Пример 6 - Антитела к LukE против антител к LukE/D с сильно нейтрализованной цитотоксичностью

[0110] Чтобы определить, способны ли поликлональные антитела, повышенные на фоне LukE, нейтрализовать LukE/D цитотоксичность, была выполнена нейтрализация анализа. Инкубация LukE/D с очищенными антителами анти-LukE сильно подавляла анти-LukE/D опосредованной цитотоксичности к клеткам THP-1, как измеряется CellTiter (Фиг. 6A). Как показано на фиг. 5A-5E, появляется LukE/D для оказания своего токсичного воздействия путем формирования проницаемых пор в плазматической мембране клеток-мишеней. Для того чтобы понять механизм, с помощью которого анти-LukE нейтрализует LukE/D цитотоксичность, формирование поры клеток LukE/D в состоянии заражения, с LukE/D в присутствии очищенных анти-LukE антител, был проведен мониторинг. Было отмечено, что порообразование LukE/D сильно тормозится анти-LukE антителами (Фиг. 6B). Эти данные свидетельствуют о том, что иммунизация LukE создает нейтрализующие анти-LukE антитела, предполагая, что специфические антитела к LukE могут быть новыми терапевтическими антителами в целях борьбы с инфекцией S. aureus.

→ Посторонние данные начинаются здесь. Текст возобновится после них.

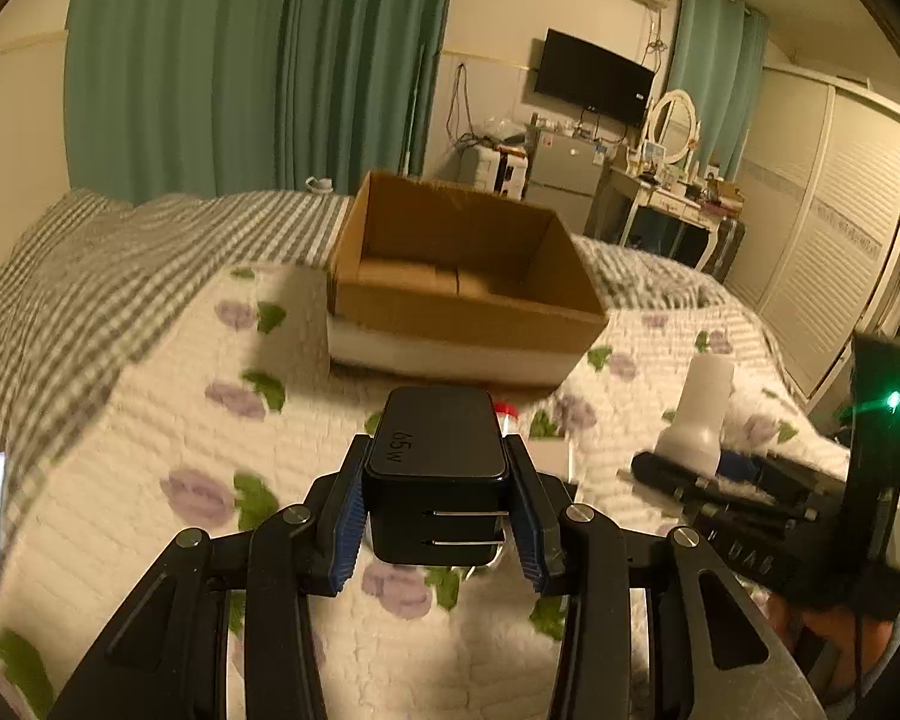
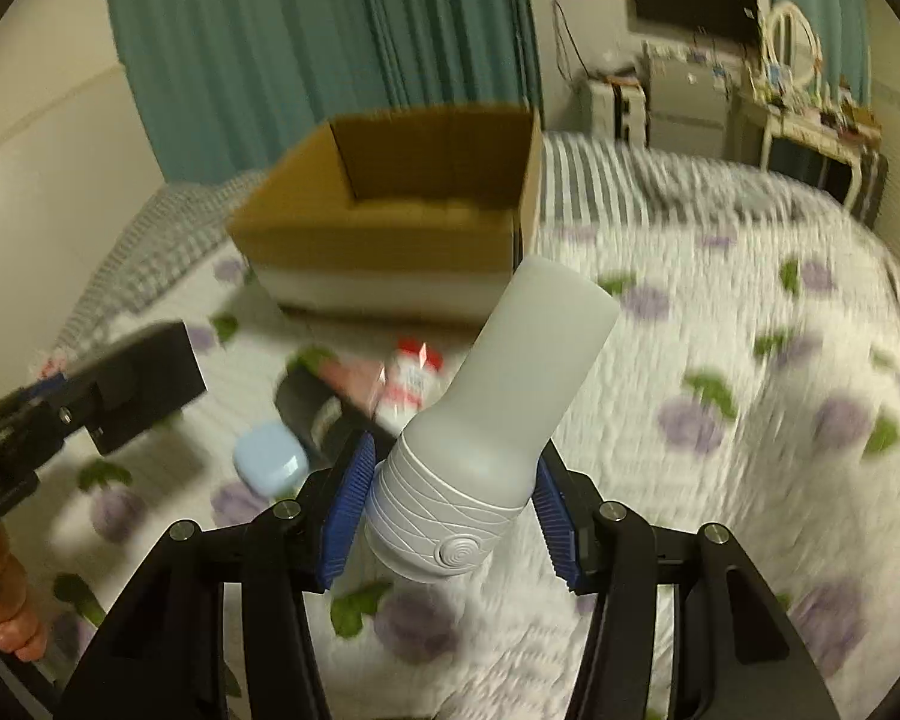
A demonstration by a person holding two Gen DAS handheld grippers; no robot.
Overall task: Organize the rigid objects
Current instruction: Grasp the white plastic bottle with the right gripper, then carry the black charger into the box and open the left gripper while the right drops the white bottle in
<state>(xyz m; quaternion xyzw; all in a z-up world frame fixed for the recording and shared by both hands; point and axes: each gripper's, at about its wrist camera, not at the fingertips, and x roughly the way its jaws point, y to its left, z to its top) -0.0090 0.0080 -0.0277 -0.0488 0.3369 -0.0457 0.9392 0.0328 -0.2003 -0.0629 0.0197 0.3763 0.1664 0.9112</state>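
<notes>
Nearest the left wrist lens, the left gripper has its blue-padded jaws pressed against both flanks of a black, rounded-block plastic wall charger, two metal prongs facing the camera, held clear above the flower-printed quilt. Its long axis runs away from the lens, aimed at the open brown cardboard box that stands straight ahead and slightly right on the bed, apart from the charger.

In the right wrist view, the right gripper has its blue pads against the ribbed grey base of a frosted white plastic bottle-like cylinder. That cylinder tilts up and to the right, its far end overlapping the box's near right corner in the picture; the box lies ahead and left of these jaws.

Both loads appear similarly near the box. On the quilt between them lie a pale blue rounded case and a red-and-white small container.
</notes>
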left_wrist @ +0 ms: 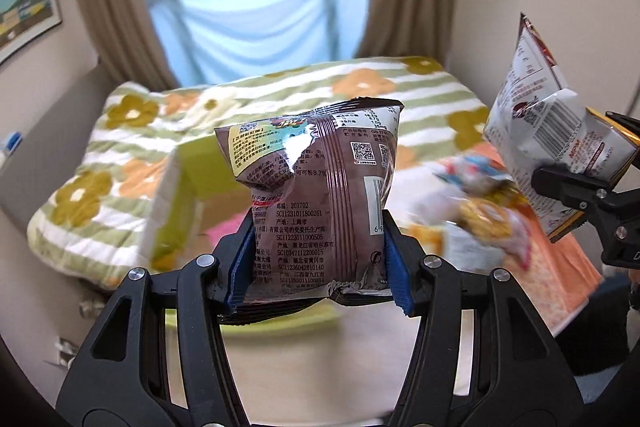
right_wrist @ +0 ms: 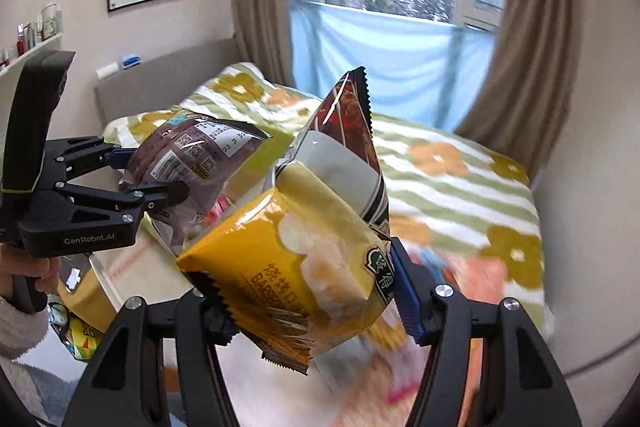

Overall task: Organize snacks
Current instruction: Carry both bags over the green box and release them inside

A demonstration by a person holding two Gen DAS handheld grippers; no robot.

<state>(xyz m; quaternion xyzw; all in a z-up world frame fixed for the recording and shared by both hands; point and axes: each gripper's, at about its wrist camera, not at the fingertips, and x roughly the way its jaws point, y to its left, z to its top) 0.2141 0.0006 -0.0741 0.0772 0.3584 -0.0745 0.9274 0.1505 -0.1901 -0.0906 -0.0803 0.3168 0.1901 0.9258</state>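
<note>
Snacks both airborne over table: left gripper (left_wrist: 320, 259) clenched on brown packet (left_wrist: 320, 195), right gripper (right_wrist: 316, 311) on yellow chip bag (right_wrist: 296, 259); light, puffy, slick foil, prob. crushable, so grip w/ edges.

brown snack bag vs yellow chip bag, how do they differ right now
The brown snack bag is dark brown and stands upright in the left gripper; the yellow chip bag is yellow and tilts diagonally in the right gripper. The brown one shows its printed back with QR codes, the yellow one its front. Both are sealed, puffy and lifted above the bed.
</note>
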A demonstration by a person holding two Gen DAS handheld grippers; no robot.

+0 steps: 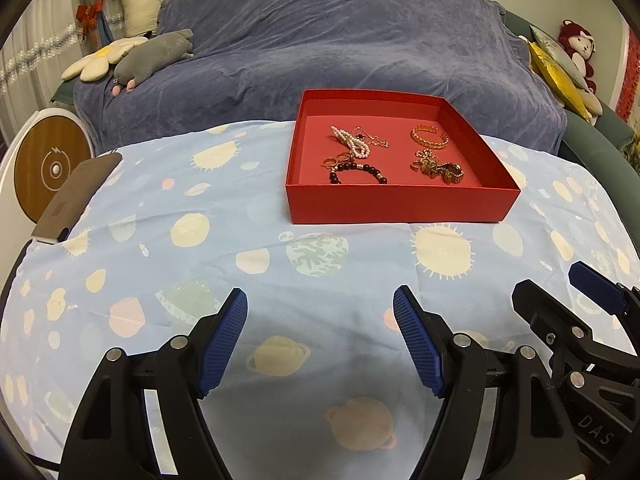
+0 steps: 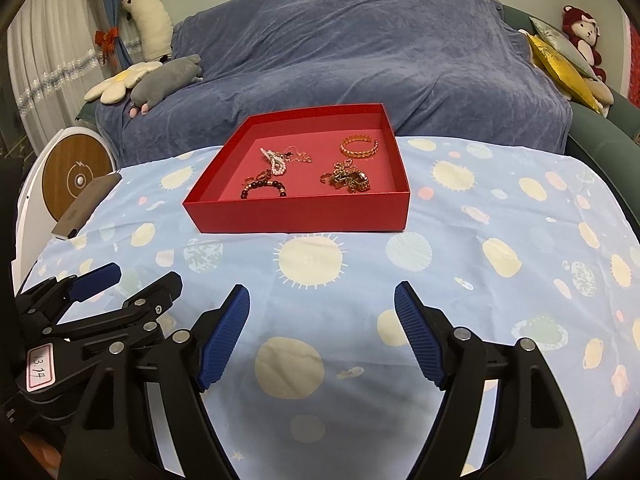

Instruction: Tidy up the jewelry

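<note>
A shallow red box [image 1: 400, 204] [image 2: 296, 216] stands on the far half of the table. Inside it lie a pearl strand [image 1: 354, 141] [image 2: 275, 162], a dark bead bracelet [image 1: 358, 172] [image 2: 264, 190], a gold cuff bangle [image 1: 429, 136] [image 2: 359, 147] and a heap of gold chains [image 1: 438, 170] [image 2: 348, 178]. My left gripper [image 1: 320, 300] hovers open over the near table edge, nothing between its blue pads. My right gripper [image 2: 322, 298] is open too, empty, just to the right of the left one. Both stay well short of the box.
A light blue tablecloth [image 1: 280, 272] [image 2: 480, 280] with planet prints covers the table. A grey flat case [image 1: 76, 200] [image 2: 86, 206] lies at its left edge. Behind stands a sofa under a blue throw [image 1: 320, 48] with plush toys [image 1: 152, 56] and cushions [image 1: 560, 72].
</note>
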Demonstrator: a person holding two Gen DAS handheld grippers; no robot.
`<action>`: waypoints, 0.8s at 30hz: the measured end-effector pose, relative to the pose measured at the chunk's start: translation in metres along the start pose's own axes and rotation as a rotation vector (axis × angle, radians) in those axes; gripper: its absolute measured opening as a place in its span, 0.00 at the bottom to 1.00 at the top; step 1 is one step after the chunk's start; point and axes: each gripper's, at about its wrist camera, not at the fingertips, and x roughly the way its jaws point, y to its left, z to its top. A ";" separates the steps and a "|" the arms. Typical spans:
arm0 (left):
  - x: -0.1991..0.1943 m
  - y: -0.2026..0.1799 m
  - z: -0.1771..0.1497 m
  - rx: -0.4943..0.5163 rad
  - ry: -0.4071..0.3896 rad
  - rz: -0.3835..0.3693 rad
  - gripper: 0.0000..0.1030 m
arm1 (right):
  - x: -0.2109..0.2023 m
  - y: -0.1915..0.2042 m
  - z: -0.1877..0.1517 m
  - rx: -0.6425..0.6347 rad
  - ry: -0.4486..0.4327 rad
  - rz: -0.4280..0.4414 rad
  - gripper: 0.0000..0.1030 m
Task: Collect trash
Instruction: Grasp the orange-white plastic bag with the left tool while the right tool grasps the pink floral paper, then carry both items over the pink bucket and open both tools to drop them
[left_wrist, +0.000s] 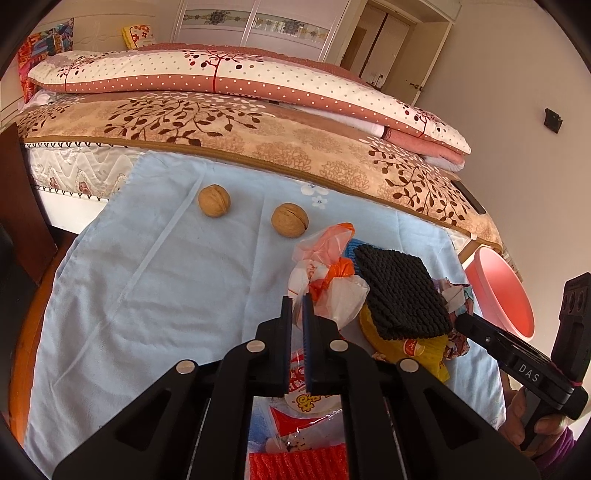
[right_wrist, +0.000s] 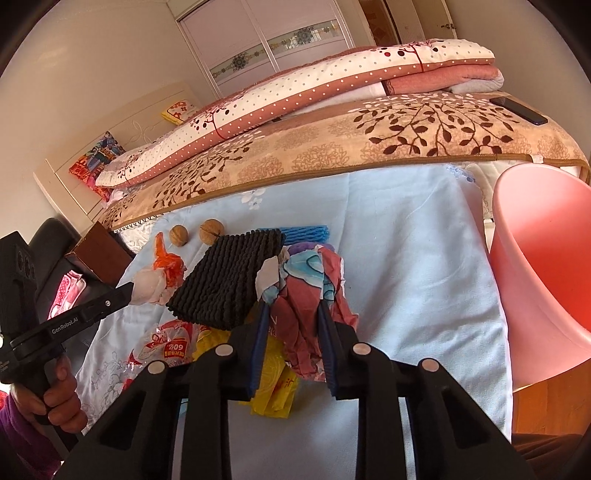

[0111] Хотя изобретение было описано в деталях, для наглядности, понятно, изменения могут быть сделаны в нем только специалистом в данной области, не отходя от основного направления и границ изобретения, которое определяется следующими требованиями.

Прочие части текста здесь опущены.